To create thousands of high-paying union jobs, we will invest in crucial construction and maintenance jobs, such as:
  • Retrofitting homes to make them energy efficient through insulation and upgrading of water infrastructure.
  • Installation of solar panels and assembly of wind turbines.
  • Construction of organic and constructed coastal barriers.
I also strongly believe that climate plans should include environmental justice. We must:
  • Conduct thorough pollution checks to investigate communities most affected by carbon emissions and other air pollutants.
  • Retrofit houses in low-income communities to make them more climate-resistant and eliminate carcinogens.
  • Consult with communities of color, especially indigenous communities, when considering the construction of new renewable infrastructure.
  • Increase funding to the Department of Public Health to investigate vectors of disease and help determine if an environmental factor was present in its growth.
The people of my district see the effects of climate change every day.

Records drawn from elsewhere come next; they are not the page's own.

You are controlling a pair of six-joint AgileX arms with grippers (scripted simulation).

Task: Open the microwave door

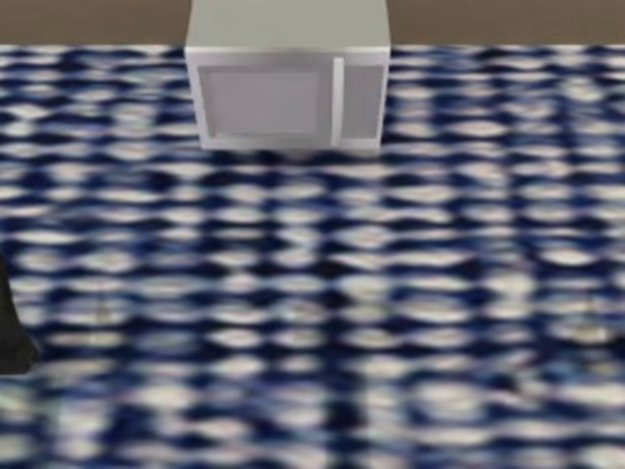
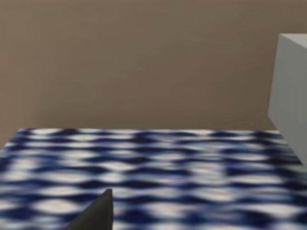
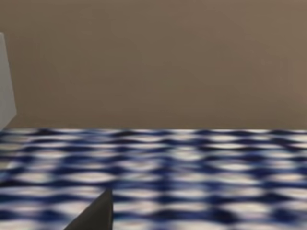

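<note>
Top view: microwave [image 1: 288, 73] stands at the far edge of the table [image 1: 312, 313], a little left of centre; its top is cut off by the frame edge. The microwave door [image 1: 266, 102] sits flush, closed, with the handle [image 1: 338, 101] beside the control panel [image 1: 363, 101]. Left arm [image 1: 12, 332] shows only as a dark sliver at the table's left edge; right arm is out of frame.

Left wrist view: 1 dark fingertip [image 2: 93, 214] is visible, so whether the fingers are apart cannot be told. Microwave side is cut off by the frame. Blue-white patterned cloth, brown wall [image 2: 144, 62].

Right wrist view: 1 dark fingertip [image 3: 93, 214] again, finger spacing cannot be told. Sliver of microwave at the frame edge.
</note>
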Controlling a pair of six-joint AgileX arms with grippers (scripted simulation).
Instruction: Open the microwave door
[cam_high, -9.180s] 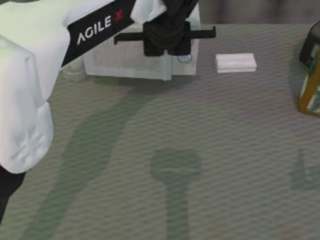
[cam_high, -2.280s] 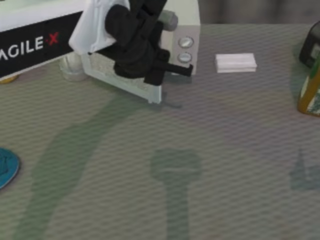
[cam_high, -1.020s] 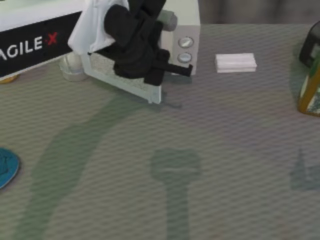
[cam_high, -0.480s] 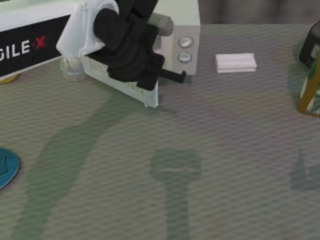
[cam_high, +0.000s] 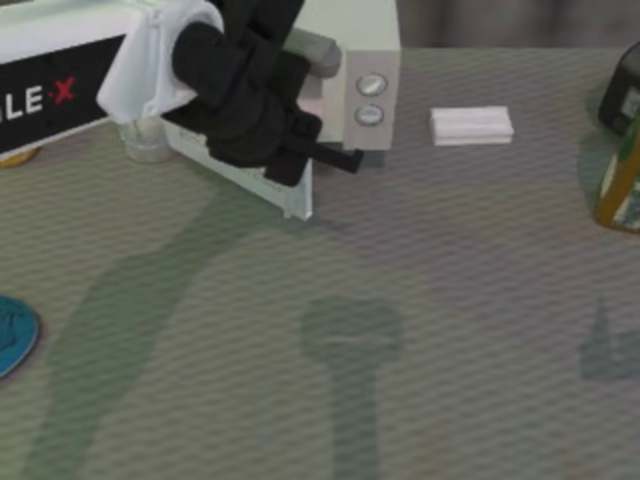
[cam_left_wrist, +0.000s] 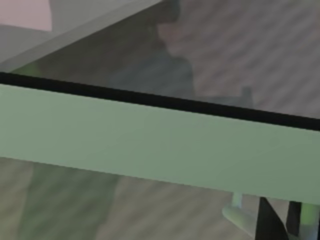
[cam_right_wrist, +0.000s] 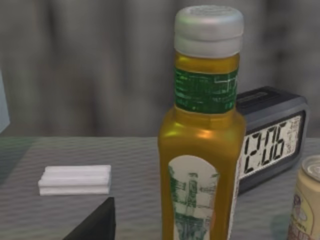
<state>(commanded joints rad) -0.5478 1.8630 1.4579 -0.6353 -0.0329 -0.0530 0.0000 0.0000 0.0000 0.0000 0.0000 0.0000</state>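
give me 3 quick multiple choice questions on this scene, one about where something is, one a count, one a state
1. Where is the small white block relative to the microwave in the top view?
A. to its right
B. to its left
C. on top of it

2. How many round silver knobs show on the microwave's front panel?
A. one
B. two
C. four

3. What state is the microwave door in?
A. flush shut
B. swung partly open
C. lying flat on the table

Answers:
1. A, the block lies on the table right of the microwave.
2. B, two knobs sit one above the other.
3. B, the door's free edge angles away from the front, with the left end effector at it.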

They manifest themselves through unusual weather patterns and pollution, which harm our communities.
Just on Saturday, April 18th we woke up to a land covered in snow only to have a 60-degree day immediately follow it. We should not tolerate inaction on an issue as pressing as climate change. It’s past time we have a real climate champion representing the Norfolk, Bristol, and Plymouth district. Our district cannot afford to have a passive State Senator at a time of crisis.
I have the experience to tackle this issue on day one. I understand the urgency of this moment. That is why I am in this race.